## [About this task]
Where the records below show the word "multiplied" in a line, please copy that line.

## [Data supplied]
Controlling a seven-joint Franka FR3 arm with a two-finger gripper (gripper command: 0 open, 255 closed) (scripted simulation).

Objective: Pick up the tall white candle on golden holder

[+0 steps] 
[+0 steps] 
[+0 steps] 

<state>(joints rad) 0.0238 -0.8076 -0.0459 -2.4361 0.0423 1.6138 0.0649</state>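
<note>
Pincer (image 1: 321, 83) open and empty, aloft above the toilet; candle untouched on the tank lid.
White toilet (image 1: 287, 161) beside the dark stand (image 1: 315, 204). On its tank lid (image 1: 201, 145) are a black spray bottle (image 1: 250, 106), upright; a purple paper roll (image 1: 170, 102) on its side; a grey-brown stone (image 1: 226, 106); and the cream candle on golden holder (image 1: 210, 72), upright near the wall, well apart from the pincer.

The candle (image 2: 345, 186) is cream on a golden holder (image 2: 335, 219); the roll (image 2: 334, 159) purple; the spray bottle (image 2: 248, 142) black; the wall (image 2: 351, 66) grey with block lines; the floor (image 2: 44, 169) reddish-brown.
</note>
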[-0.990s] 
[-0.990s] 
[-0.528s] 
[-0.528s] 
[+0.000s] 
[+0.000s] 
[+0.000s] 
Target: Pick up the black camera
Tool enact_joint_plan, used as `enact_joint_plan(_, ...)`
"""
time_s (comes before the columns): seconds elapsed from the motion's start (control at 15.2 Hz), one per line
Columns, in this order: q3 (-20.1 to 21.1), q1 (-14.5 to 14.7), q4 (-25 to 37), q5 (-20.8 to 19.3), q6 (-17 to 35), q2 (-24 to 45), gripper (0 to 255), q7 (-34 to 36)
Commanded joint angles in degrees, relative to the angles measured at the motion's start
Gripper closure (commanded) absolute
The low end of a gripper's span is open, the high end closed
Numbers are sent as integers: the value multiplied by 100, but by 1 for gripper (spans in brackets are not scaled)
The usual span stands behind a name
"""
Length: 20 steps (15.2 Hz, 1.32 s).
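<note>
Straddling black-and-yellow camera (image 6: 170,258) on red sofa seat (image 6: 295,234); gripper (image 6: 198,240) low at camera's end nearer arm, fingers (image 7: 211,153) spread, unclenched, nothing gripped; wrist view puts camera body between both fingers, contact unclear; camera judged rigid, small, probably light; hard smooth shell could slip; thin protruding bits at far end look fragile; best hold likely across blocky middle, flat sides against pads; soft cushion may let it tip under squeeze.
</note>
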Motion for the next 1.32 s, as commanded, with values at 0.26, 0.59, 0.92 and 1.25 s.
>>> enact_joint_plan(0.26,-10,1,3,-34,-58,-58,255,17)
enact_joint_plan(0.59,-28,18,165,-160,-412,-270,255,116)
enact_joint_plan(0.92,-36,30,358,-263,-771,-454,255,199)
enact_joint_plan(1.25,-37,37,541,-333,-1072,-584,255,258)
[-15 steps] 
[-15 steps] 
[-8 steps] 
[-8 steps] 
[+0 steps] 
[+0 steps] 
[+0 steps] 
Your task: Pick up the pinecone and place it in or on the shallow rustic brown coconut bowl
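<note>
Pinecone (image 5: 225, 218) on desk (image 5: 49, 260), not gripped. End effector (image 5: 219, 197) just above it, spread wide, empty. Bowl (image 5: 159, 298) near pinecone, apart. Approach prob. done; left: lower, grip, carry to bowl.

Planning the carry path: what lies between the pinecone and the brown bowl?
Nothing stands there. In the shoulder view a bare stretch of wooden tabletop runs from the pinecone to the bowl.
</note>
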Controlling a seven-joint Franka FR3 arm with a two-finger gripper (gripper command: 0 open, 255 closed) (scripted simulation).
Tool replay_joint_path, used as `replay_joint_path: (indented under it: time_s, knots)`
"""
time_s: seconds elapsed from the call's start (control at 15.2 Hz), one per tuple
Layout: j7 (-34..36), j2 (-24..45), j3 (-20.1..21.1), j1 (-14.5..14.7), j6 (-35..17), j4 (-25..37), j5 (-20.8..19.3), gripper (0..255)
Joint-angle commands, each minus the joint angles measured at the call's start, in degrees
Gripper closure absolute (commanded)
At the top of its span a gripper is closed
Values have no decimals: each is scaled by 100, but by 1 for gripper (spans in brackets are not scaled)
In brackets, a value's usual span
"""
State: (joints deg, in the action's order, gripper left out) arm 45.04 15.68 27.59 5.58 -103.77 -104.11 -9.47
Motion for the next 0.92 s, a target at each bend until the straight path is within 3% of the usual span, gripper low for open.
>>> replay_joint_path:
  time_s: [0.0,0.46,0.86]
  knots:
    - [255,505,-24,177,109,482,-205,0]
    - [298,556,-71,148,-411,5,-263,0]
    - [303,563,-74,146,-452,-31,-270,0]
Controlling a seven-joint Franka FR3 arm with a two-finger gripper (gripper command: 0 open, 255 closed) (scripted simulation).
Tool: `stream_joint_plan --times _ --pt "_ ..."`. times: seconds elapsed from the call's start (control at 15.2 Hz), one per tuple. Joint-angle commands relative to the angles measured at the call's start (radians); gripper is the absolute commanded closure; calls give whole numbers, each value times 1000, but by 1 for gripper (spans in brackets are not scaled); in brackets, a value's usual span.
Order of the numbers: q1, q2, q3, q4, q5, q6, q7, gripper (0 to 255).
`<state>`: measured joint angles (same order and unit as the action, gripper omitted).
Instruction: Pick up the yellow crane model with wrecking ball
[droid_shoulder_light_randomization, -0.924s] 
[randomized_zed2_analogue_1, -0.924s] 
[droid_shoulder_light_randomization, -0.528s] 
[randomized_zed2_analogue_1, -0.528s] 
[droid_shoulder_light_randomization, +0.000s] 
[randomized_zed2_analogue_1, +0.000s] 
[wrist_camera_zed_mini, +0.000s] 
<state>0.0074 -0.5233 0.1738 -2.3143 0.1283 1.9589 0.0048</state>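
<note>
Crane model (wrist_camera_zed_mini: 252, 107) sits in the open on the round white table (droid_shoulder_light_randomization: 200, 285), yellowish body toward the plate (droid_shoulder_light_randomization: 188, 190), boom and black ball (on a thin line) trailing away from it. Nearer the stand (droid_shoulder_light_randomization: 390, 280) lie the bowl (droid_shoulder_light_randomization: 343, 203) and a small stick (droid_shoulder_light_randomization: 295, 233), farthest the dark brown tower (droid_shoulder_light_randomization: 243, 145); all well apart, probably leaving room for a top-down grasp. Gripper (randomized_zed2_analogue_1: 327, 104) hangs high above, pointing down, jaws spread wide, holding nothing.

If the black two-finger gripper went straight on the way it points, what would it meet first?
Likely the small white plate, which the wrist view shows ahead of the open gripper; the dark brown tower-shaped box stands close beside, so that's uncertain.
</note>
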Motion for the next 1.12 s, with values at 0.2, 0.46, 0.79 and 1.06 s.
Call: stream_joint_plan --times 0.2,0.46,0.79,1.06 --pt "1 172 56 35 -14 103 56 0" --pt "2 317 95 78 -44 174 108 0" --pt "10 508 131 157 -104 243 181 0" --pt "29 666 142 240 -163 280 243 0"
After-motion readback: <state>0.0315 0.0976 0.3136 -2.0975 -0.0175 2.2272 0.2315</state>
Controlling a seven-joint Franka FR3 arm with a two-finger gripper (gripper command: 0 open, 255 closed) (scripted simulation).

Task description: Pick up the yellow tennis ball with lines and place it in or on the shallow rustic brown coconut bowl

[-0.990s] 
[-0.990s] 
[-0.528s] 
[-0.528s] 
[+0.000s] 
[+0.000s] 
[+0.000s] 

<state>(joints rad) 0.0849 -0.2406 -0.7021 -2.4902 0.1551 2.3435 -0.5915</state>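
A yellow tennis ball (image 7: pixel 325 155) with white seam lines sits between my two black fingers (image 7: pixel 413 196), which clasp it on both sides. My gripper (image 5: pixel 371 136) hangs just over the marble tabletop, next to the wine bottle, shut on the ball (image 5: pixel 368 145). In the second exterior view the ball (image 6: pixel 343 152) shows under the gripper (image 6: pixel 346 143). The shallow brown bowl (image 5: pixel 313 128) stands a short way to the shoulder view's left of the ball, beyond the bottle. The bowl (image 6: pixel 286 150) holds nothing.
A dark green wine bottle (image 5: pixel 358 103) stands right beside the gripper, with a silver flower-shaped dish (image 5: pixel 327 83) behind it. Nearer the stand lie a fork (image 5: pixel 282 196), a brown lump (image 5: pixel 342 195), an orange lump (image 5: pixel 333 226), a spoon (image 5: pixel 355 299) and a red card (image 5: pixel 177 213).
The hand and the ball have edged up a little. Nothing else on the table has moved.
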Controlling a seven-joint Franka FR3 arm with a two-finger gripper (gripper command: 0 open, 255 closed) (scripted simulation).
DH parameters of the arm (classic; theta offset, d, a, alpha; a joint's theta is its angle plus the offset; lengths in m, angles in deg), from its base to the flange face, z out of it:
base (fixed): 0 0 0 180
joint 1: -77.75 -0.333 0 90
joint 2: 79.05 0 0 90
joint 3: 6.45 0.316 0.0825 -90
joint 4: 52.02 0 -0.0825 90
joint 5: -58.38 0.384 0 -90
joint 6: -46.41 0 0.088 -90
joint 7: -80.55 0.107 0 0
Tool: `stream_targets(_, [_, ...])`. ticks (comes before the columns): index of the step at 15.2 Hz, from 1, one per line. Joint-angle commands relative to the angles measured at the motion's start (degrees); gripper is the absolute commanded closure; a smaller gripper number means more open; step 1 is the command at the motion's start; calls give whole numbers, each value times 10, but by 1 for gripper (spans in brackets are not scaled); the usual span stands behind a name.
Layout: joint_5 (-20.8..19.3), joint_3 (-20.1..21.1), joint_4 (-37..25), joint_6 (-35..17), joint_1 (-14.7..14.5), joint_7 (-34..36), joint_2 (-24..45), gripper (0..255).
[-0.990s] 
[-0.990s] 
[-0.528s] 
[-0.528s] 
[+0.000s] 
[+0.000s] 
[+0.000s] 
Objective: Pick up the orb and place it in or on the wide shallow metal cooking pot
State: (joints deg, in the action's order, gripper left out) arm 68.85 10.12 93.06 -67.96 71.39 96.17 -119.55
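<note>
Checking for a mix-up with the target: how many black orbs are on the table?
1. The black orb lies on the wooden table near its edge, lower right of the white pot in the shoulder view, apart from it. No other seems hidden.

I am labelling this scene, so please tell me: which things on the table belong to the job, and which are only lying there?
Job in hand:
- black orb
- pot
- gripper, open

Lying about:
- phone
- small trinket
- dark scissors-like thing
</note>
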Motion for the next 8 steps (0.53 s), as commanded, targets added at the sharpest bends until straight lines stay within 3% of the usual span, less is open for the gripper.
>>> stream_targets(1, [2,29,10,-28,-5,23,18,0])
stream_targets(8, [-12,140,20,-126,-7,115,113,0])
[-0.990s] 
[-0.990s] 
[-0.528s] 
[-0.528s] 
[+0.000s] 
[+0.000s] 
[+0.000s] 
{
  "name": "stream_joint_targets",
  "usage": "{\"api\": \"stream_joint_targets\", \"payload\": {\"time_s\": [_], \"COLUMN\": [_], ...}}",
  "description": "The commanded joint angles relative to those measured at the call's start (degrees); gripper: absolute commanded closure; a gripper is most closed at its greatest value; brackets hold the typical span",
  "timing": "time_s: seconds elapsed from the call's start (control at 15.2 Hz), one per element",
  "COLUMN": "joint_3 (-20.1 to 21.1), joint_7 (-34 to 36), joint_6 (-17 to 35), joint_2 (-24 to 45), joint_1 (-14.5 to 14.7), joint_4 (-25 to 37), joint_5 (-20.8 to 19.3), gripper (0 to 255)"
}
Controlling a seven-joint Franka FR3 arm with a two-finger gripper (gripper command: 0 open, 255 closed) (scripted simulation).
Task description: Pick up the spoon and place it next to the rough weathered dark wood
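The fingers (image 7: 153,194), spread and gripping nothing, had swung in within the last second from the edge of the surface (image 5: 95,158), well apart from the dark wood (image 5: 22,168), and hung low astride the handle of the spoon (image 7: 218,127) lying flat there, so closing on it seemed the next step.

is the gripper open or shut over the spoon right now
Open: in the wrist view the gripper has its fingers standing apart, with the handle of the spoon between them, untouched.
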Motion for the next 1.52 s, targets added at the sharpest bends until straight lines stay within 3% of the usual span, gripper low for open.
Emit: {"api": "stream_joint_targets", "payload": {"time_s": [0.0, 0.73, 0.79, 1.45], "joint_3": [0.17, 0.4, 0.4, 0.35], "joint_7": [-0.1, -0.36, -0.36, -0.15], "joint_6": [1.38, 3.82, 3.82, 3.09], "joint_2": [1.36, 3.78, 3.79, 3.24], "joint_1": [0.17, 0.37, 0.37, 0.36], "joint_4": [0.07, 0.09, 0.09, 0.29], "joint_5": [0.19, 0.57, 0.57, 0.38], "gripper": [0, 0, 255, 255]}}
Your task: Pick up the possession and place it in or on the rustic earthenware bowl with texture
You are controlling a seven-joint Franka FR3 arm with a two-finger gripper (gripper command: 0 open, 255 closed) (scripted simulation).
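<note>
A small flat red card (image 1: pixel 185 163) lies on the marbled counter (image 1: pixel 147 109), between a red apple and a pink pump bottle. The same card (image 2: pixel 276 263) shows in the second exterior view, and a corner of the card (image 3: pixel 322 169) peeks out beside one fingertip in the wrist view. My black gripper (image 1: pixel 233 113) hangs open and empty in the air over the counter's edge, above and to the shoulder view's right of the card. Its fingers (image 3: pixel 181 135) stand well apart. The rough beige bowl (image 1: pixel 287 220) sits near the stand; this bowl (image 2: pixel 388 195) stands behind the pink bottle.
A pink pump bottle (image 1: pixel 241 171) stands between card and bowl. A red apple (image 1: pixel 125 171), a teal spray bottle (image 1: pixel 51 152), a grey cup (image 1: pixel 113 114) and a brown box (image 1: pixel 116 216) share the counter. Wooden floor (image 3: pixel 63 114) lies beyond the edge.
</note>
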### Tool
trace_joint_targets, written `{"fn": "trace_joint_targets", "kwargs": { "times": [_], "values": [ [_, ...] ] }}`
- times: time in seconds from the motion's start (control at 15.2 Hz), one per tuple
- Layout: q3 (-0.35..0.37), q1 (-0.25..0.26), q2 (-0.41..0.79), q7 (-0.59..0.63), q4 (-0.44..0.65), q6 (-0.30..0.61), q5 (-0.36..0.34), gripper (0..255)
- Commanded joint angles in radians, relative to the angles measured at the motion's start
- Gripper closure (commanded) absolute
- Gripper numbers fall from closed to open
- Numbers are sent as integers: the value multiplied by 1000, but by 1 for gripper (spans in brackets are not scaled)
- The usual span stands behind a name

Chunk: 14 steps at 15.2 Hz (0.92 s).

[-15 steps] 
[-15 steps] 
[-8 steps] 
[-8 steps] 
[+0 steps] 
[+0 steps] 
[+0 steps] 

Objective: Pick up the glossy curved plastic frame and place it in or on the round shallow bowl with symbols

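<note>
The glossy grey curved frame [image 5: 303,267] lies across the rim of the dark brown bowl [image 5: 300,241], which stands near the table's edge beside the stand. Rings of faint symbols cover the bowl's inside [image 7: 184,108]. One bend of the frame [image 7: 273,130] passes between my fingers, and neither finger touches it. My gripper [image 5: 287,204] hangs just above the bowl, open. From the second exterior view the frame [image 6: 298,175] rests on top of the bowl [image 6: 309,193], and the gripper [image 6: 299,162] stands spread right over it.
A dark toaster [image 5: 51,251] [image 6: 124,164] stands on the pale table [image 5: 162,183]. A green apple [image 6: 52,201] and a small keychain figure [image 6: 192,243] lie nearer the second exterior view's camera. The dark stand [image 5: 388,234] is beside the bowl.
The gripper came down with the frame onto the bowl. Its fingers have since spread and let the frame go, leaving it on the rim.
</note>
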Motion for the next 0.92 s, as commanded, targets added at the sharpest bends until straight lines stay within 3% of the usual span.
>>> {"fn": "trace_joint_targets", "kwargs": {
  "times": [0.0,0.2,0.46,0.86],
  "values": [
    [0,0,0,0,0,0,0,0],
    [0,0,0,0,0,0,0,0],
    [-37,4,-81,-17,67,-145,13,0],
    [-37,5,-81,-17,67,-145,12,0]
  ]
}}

## [Your response]
Numbers are sent as integers: the value multiplied by 100, but by 1 for gripper (spans in brackets are not scaled)
- Numbers are sent as integers: the value multiplied by 1000, but by 1 for gripper (spans in brackets are not scaled)

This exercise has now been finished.